¿Qué hacer con el PRI? Esta es la pregunta que todos -priístas y morenistas, panistas y simples ciudadanos- nos hemos hecho desde el 2000, cuando al fin perdió las elecciones después de setenta años y dejó, a todos los efectos, de ser el partido hegemónico que sobrellevamos desde la Revolución hasta la democracia electoral. ¿Qué hacer con su herencia, con el modelo que le impuso al País, con sus trampas, con sus militantes, con sus cuadros y, en particular, con sus astutos y aviesos dirigentes?

Durante los doce años de gobiernos panistas, los priístas siguieron convencidos, con esa arrogancia de décadas, que el capital político que aún acumulaban les serviría para regresar al poder. Confiados, no hicieron el menor intento por reformar sus estructuras, se limitaron a bloquear a Fox y a contemplar, con una lamentable Schadenfreude, el brutal desatino de Calderón y su guerra. Sorprendentemente, en el 2012 volvieron a la Presidencia. Una vez allí, con un Presidente tan banal como venal, intentaron por unos meses volver a los pactos de élites que tan bien les sirvieron en el pasado y, cuando la maniobra colapsó -a causa de la doble explosión de la Casa Blanca y Ayotzinapa-, sus líderes se dieron cuenta de que ya solo les quedaban unos años para ordeñar al máximo el Estado.

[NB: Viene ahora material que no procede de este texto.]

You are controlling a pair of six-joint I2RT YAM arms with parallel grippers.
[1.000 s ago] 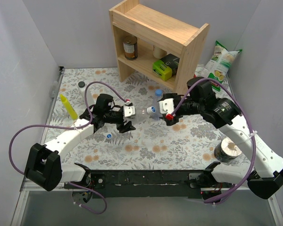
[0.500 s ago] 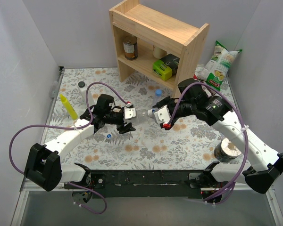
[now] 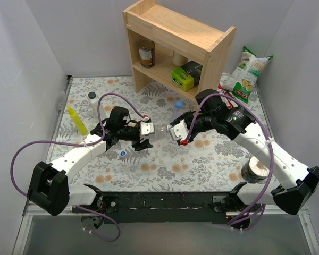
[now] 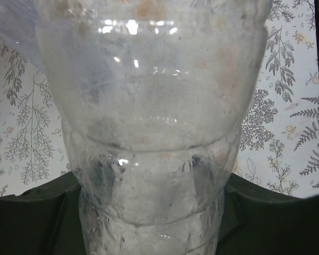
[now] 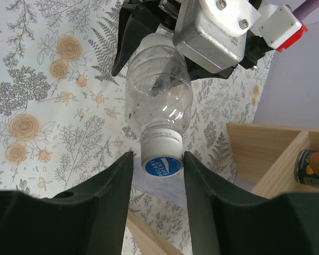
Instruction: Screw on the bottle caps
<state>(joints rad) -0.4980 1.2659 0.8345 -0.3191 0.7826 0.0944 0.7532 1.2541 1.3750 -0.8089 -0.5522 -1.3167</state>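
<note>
Left gripper (image 4: 151, 215) clamps a clear, ribbed bottle (image 5: 158, 101) held level above the floral table (image 5: 42, 79). Its blue cap (image 5: 161, 166), printed POCARI SWEAT, sits between the right gripper (image 5: 158, 155) fingers, spread just clear of it.

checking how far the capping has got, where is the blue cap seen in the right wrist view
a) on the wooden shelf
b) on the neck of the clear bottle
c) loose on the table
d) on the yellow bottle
b: the cap sits on the neck of the bottle held by the left gripper, with the right gripper straddling it.
</note>
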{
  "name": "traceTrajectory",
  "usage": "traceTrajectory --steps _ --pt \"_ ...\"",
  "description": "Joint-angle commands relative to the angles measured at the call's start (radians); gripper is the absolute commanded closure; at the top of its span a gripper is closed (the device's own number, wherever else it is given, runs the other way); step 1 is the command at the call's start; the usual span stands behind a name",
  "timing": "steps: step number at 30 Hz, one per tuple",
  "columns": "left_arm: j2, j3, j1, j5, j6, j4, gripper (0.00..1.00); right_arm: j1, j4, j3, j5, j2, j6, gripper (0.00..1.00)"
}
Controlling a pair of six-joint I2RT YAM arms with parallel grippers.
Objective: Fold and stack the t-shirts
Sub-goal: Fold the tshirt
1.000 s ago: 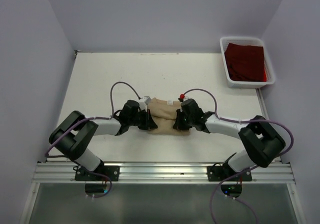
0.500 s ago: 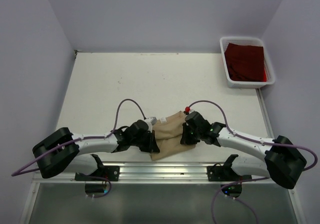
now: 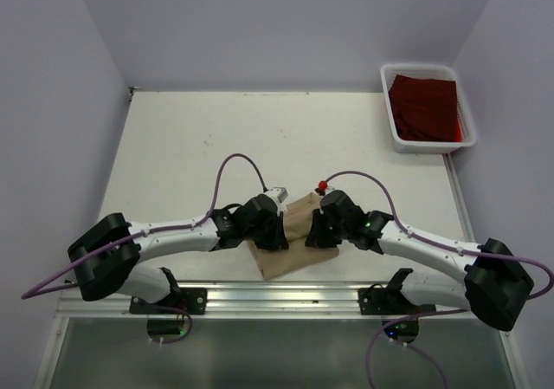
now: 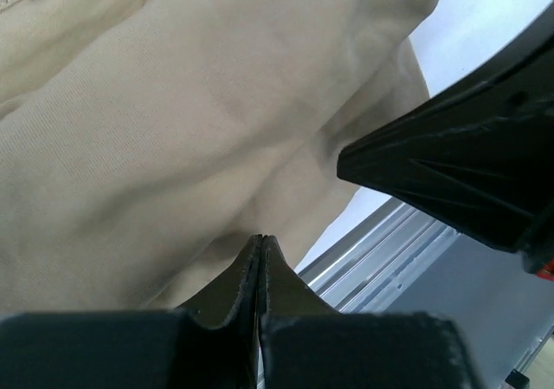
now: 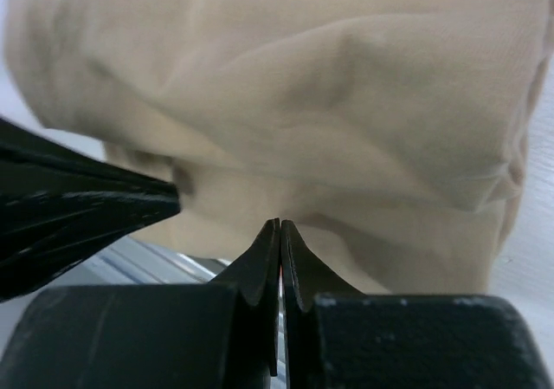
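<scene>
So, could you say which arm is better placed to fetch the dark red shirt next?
Probably right: the dark red shirt lies in the bin at the far right, nearer the right claw.

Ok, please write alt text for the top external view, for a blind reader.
Two robot arms grip a tan t-shirt at the near edge of a table, the left tool and right tool both shut on it. A dark red t-shirt lies in a white bin at the far right.

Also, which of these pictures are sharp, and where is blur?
Top view: sharp, even light. Left wrist view: tan shirt weave sharp, left pincer body blurred. Right wrist view: shirt softer, right pincer blurred.
</scene>
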Motion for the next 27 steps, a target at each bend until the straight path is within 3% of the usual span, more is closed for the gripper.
traceTrajectory --steps 1,4,10,22,27 --pt "0.010 0.011 -0.002 -0.031 0.022 -0.016 1.00 0.006 0.076 0.013 -0.058 -0.061 0.044 1.00" --pt "0.032 0.000 -0.002 -0.017 0.016 0.009 1.00 0.013 0.206 -0.039 -0.111 -0.072 0.092 1.00" --pt "0.091 -0.023 -0.002 0.006 0.005 0.069 1.00 0.035 0.281 -0.111 -0.062 0.007 0.106 1.00" --pt "0.064 0.003 -0.002 0.000 -0.012 0.106 1.00 0.104 0.312 -0.164 0.060 0.213 0.101 1.00" --pt "0.079 0.034 0.007 -0.086 0.005 0.149 1.00 0.130 0.314 -0.167 0.076 0.236 0.106 1.00"
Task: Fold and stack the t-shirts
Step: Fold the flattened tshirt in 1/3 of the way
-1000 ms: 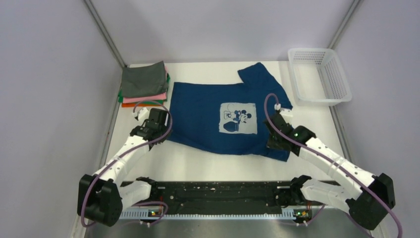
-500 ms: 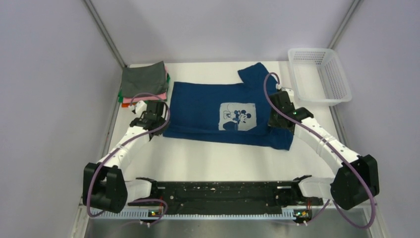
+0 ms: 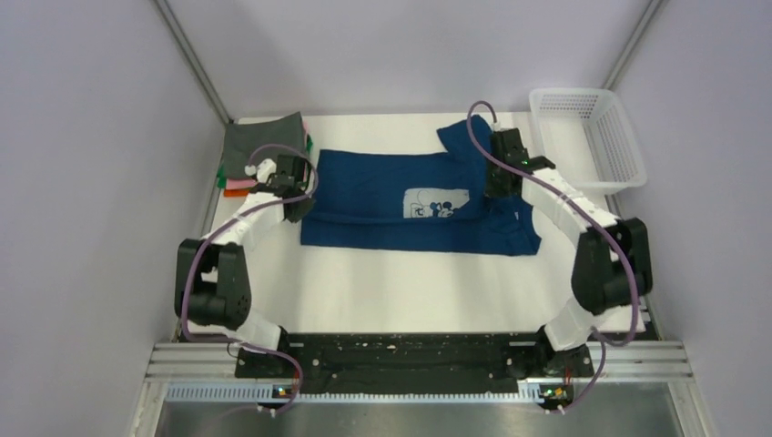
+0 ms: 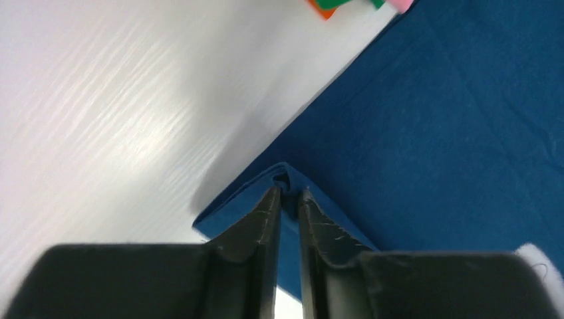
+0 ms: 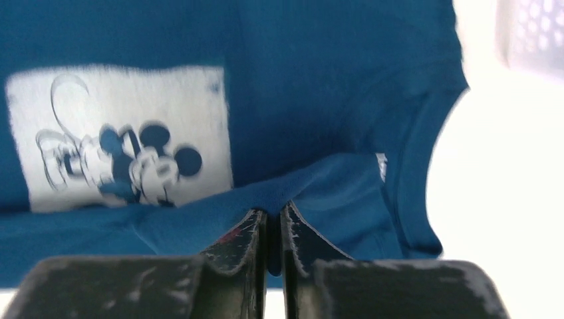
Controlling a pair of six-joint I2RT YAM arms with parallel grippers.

A sabiendas de que perdería las elecciones y ya sin siquiera fingir que gobernaba, el PRI de Peña se convirtió en una suerte de lapa o de parásito omnipresente: una industria familiar dedicada a chuparse el presupuesto, a apoderarse de cuantos recursos fuera posible para lo que vendría después: su travesía del desierto. El botín obtenido con la Estafa Maestra no les garantizaría impunidad absoluta, pero en un país como México -como el México que el PRI construyó- confiaban en que esa riqueza los salvaría de casi todo.

A partir de ese momento, empezó su penoso proceso de liquidación, a manos tanto de sus propios cuadros como de su principal enemigo, López Obrador. A inicios del 2018, el PRI era una empresa en bancarrota, pero dueña de algunos jugosos activos: cierta visibilidad de marca; un porcentaje de clientes nostálgicos o apapachados en los estados que aún controlaban; un puñado de ejecutivos con experiencia (así fueran las peores experiencias); y atractivas cuentas bancarias. Astutamente, AMLO apenas tardó en apoderarse de esos bienes mostrencos: capturó a la mayor parte de sus votantes, recontrató a muchos de sus dirigentes y se dedicó a hostigar a quienes se obstinaron en quedarse adentro (o no tuvieron otro remedio).

Los últimos del PRI -como los últimos del PRD- intentaron otra maniobra desesperada: la alianza Va por México al lado de su principal competidor histórico, el PAN (increíble que, con tantos años de experiencia, los conservadores se aliasen a una empresa en números rojos). Tarde o temprano la fusión iba a fracasar: en cualquier parte, los priístas jamás dejan de ser priístas, sea incrustados en Morena o en el PAN. Adonde van llevan consigo su cultura empresarial, dominada por la simulación y la corrupción. Paradójicamente, es en esos espacios, disfrazados de izquierdistas o derechistas -los priístas de corazón no tienen ideología-, donde han logrado sobrevivir y medrar a sus anchas.

Salvo un par de excepciones, en el cascarón no quedaron sino los rezagados que ya nadie quiso: Alito -que se valga de este apodo señala su altura- es su quintaesencia. El último de la fila que se creyó, por un instante, capaz de prosperar haciendo lo mismo de siempre -baste oír sus grabaciones- y jugando a las vencidas con López Obrador. Cuesta creer, insisto, que el PAN haya caído en su bluff; la 4T, en cambio, siempre supo -con su propia raíz priísta- qué hacer con él: tentarlo, amenazarlo y, en caso extremo, despedazarlo. Su destino sería casi trágico -la típica hubris- si no fuera tan ridículo. A diferencia del manipulado cuento de Monterroso, ya solo los cinco priístas que subsisten creen que su dinosaurio todavía está allí. Desplazado el pobre Alito, sigue Peña: último aviso antes de liquidación.